More Places to Design for the Climate
MCJ Collective created a wonderful resource called Guide to Software in Climate Tech to help developers think about where to apply their skills. They recently summarized the key points in the article Coding a Path to Solutions: A Guide to Software in Climate Tech. I’ll pull out some juicy bits relevant to designers who want to work on software:
Design tools & Dashboards
A pure software category is specialized design software for a particular vertical. Just as every UX designer needs Figma,every solar engineer needs a tool for designing custom solar systems. What else is like this? EV charging infrastructure, utility grid design, commercial HVAC systems, battery storage systems, farm management, and so much more!
Analogies: Figma, Adobe, Jira, Salesforce
Pricing: SaaS, Enterprise contract
Examples: Aurora Solar builds solar system design software and Flipturn builds EV fleet management software. Conduit is building new HVAC system design tools.
Devices
The consumers of today already expect their home thermostats and cars to be software driven experiences. However, most devices remain disconnected. In a home alone—most people’s refrigeration, water heating, cooking devices, dryers, etc. are all operating without real-time utility information. From both a cost and grid health perspective, we need both consumer and commercial devices that can operate more intelligently. This won’t happen with new software or hardware alone, rather it requires packaging the two together in a new generation of products.

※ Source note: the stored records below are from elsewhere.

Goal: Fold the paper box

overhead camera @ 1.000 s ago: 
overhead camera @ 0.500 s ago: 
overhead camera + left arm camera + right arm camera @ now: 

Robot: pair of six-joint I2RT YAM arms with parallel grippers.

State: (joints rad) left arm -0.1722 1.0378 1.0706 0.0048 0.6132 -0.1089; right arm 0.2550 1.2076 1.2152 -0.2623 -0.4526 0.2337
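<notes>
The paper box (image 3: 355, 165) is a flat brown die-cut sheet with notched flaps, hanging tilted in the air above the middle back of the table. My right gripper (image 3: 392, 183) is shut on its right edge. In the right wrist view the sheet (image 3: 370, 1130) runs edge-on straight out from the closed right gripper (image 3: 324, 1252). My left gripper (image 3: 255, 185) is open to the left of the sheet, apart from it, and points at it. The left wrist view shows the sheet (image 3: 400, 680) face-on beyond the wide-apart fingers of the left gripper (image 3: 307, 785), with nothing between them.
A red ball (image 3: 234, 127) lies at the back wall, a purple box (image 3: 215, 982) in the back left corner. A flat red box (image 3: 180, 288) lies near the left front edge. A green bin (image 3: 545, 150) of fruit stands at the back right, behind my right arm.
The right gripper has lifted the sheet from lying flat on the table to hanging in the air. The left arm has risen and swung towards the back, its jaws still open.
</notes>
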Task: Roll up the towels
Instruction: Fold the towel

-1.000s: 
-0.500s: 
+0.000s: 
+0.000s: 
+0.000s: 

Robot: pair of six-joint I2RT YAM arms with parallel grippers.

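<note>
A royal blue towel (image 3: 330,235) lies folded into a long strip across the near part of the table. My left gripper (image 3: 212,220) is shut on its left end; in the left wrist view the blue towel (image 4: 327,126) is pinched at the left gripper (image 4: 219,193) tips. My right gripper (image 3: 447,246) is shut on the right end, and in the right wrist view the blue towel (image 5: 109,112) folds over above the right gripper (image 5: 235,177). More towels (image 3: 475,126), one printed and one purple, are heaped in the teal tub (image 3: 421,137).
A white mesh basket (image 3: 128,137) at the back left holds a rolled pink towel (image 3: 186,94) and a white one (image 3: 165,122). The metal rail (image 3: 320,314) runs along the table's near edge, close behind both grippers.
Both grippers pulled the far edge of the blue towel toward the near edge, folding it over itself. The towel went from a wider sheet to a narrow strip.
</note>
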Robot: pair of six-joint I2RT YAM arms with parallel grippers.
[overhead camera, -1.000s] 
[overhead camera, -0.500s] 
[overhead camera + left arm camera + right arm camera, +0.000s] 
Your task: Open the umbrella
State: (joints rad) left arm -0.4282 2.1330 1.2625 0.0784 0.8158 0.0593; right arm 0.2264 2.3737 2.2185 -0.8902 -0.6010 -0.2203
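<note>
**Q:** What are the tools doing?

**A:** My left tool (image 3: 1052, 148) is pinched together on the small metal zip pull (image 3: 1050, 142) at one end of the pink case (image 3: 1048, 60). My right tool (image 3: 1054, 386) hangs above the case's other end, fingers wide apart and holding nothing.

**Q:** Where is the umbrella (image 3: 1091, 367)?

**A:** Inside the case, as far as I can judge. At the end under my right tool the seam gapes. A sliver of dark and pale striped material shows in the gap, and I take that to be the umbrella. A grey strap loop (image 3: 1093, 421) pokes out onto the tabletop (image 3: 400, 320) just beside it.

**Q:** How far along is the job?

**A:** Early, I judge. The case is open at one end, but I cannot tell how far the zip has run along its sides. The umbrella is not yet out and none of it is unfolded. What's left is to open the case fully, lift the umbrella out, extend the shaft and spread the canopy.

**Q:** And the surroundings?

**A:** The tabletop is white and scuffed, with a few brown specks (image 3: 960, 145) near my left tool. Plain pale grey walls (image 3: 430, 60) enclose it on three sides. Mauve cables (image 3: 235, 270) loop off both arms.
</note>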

Analogies: Ring, Kindle, Oculus, Apple
Pricing: Device purchases
Examples: Altus Thermal is building a new water heater system that incorporates a thermal battery that “charges” at the most efficient time. Therma builds connected sensors that monitor commercial cold-chains and can cycle off refrigeration opportunistically. Gridware monitors power line health in realtime. Channing Street Copper and Impulse are building induction stoves with included energy storage that reduce installation complexity while giving your home a big battery. Milllaunched a new connected kitchen scrap bin that plans to make chicken feed from food scraps. Span builds smart electrical panels to become the intelligent home hub. Remora is building a carbon capture device for long haul trucking. Gradient, Quilt, and Dandelion Energy have all built much better devices for heating and cooling our homes. And of course the massive and fun category of electrified transport: from Tesla to Rivian or to glimpse the future of boating or camping you can look to Arcand the Lightship. All of these vehicles have deeply innovative software experiences, with users calling them a “giant iPhone on wheels.”
Marketplaces
New products, funding, services, and people need to be matched across nearly every industry. Each is an opportunity for a marketplace.
👉 The needs for marketplaces in climate are so numerous and interesting, it’s worth throwing out a few examples:
Homeowners need to find electrification contractors (solar/HVAC/etc installs)
Consumers need to be able to buy and sell used EVs
Solar developers need to find tax credit (ITC) buyers
Electrification contractors need to buy supplies
Banks and cities need to find building owners to do sustainability projects
Land owners need to find the right farmers to rent their land
Farmers need to find new suppliers and buyers of new products (e.g. biochar)
Companies need to find and train talented people to work on these problems!
Analogies: LinkedIn, Airbnb, Uber, Amazon Marketplace, TrueCar
Pricing: Marketplace transaction margin and advertising
Examples: Recurrent builds a marketplace tool to value used EV batteries. Evergreen helps businesses find and fund renewable energy projects. Patch is a marketplace for carbon removal. ClimateFarmers funds European farmers transitioning to regenerative practices via a marketplace for carbon. InRangehelps EU landlords add clean energy to their buildings and monetize it via a marketplace for energy buyers. Terra.do, Climate Draft, Climatebase, and Greenwork are all social software platforms helping bring more talent into the space.